You’ll find these in the strangest of places. I once found a superlative Portuguese language course for free, in a regular podcast from the University of Texas. Go figure.


  • Do you want to boost your language travel skills in under an hour? You could try the approach developed by Tim Ferris, author of the Four-Hour Work WeekHis blog shows you how to ‘deconstruct’ a language to see how it is built, and how to learn a language (badly of course) in under an hour.
  • If you’re willing to spend a bit more time, say a couple of months, you’ll have enough time to set the actual foundations for a new language. Here’s my roundup of the best language courses you take online. Recently I tried Rosetta Stone, which worked well for my German. It’s expensive (though effective) but there are plenty of cheaper language alternatives on the market.
  • Another popular program is Fluent in 3 Months by Benny Lewis, which doesn’t teach you a specific language — it teaches you HOW to learn a language and can be applied to any foreign language for travelers.
  • Want to learn a language but can’t decide which? Here’s a language breakdown to help you decide.
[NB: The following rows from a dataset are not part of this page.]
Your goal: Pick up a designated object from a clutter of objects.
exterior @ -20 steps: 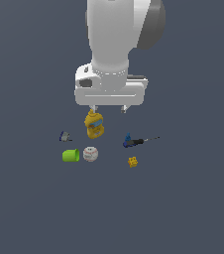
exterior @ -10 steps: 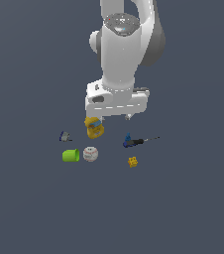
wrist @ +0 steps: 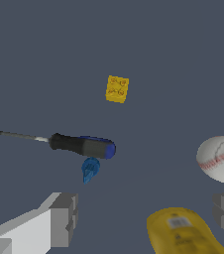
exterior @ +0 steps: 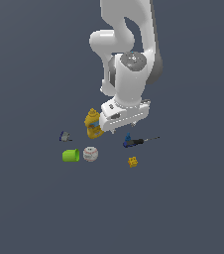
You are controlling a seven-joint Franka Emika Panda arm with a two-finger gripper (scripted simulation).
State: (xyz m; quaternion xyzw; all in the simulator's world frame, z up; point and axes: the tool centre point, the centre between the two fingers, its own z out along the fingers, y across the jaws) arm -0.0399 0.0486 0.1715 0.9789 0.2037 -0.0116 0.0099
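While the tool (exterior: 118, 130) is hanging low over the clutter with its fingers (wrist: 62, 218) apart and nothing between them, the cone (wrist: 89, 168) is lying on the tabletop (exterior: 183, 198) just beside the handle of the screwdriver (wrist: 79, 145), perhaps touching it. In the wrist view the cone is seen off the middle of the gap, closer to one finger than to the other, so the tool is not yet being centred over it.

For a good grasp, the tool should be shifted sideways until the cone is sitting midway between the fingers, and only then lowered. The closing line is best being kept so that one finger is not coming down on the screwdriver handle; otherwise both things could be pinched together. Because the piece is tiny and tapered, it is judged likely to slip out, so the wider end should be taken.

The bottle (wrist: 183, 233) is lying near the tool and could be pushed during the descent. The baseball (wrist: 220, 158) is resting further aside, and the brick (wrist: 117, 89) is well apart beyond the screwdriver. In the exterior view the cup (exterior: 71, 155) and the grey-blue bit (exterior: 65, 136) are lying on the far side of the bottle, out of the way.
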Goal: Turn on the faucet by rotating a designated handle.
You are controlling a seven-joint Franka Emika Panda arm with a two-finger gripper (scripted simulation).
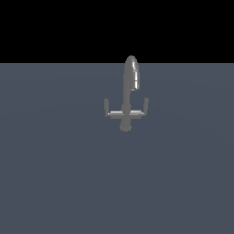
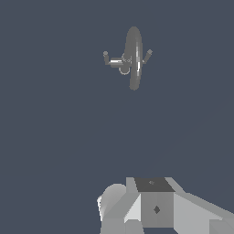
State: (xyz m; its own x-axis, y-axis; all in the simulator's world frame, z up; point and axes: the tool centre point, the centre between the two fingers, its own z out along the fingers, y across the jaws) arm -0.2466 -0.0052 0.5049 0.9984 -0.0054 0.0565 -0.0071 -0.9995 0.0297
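Note:
The faucet (image 1: 126,107) stands upright on the flat gray ground, a gray metal tap with a tall arched spout (image 1: 131,73) and a round base. Its crossbar carries two matching upturned handle stubs, one on the exterior view's left (image 1: 106,106) and one on its right (image 1: 146,105). The frames do not show which stub is the designated one. The wrist view shows the faucet (image 2: 132,59) from above and far off, with both stubs (image 2: 106,55) (image 2: 148,54). A bulky white and gray part of my arm (image 2: 155,208) shows there, far from the faucet. No fingers can be made out.
Flat gray ground (image 1: 55,173) spreads around the faucet on all sides. A black background lies above its far edge. No other objects show.

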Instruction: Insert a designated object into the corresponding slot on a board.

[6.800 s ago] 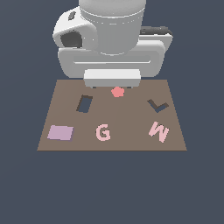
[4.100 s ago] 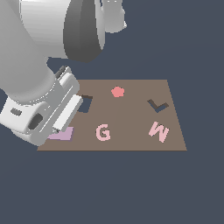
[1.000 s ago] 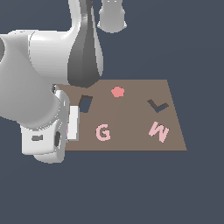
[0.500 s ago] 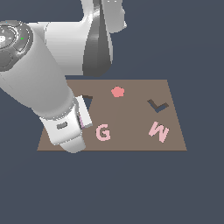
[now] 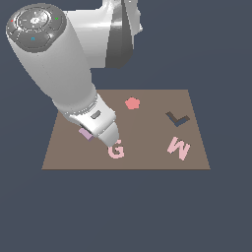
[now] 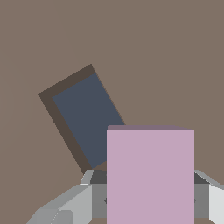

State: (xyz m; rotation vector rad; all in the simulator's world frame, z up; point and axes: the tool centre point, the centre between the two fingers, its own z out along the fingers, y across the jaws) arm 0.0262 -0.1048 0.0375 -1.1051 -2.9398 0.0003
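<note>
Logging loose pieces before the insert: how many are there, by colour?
Pink letters: 2, the G and the W
Red flower-shaped piece: 1
Lilac tile, held in the gripper: 1
Total: 4

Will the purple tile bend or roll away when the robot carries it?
Probably not. The lilac tile shows straight edges and square corners in the wrist view, so it seems stiff. Being flat-sided, it shouldn't roll. It looks thin, so likely light, though its smooth faces might slip in the gripper above the slot.
</note>
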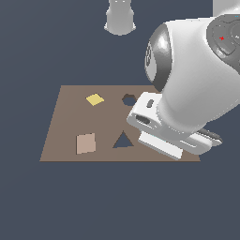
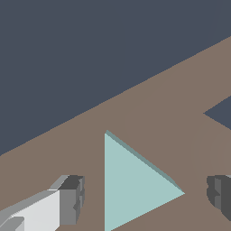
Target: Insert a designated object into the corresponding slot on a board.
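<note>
Wrist view alone shows the teal triangular block: a flat, pale prism with a darker slanted edge, lying on the brown board between the two dark fingertips. The gripper stands open, its fingers apart from the block on either side. A dark corner at the edge of this picture may be a cut-out.

The exterior view hides the block behind the arm's white wrist, but shows the triangular slot, the hexagonal cut-out, a yellow square block and a pink block.
</note>
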You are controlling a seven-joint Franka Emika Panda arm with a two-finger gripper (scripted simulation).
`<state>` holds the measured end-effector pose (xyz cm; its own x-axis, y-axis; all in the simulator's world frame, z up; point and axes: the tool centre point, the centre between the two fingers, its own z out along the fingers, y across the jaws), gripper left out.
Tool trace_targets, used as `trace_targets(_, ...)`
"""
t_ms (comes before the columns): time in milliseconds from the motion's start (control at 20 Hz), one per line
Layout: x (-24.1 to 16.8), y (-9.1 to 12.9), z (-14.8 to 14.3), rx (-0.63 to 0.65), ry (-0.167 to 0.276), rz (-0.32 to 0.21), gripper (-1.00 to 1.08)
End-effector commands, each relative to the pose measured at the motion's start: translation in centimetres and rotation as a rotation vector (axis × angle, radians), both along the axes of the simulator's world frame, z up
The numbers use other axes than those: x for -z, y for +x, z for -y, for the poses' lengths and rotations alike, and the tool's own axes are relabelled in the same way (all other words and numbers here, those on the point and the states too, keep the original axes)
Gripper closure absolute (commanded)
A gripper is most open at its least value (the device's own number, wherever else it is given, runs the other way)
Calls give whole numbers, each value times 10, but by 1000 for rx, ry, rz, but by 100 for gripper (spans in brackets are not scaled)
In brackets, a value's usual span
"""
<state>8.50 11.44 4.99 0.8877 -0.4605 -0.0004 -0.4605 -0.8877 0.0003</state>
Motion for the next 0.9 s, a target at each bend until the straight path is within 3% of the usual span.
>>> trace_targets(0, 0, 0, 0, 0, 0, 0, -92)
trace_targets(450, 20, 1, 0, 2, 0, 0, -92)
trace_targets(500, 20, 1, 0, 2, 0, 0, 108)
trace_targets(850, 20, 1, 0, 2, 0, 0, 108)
  • And yes, you could actually learn the language. This will take more time and effort but is well worth it if you’re planning on staying in a country for any length of time. When the time comes to travel again you can always go abroad to learn a language, by taking grammar lessons, conversation classes or going for total immersion (which in my opinion is the single best way to learn).
  • Don’t try to learn more than one language at a time. If you’re going to both Spain AND France, choose one. The other will just have to wait until a future trip. Where do you think you might need it the most? Where do people speak English the least?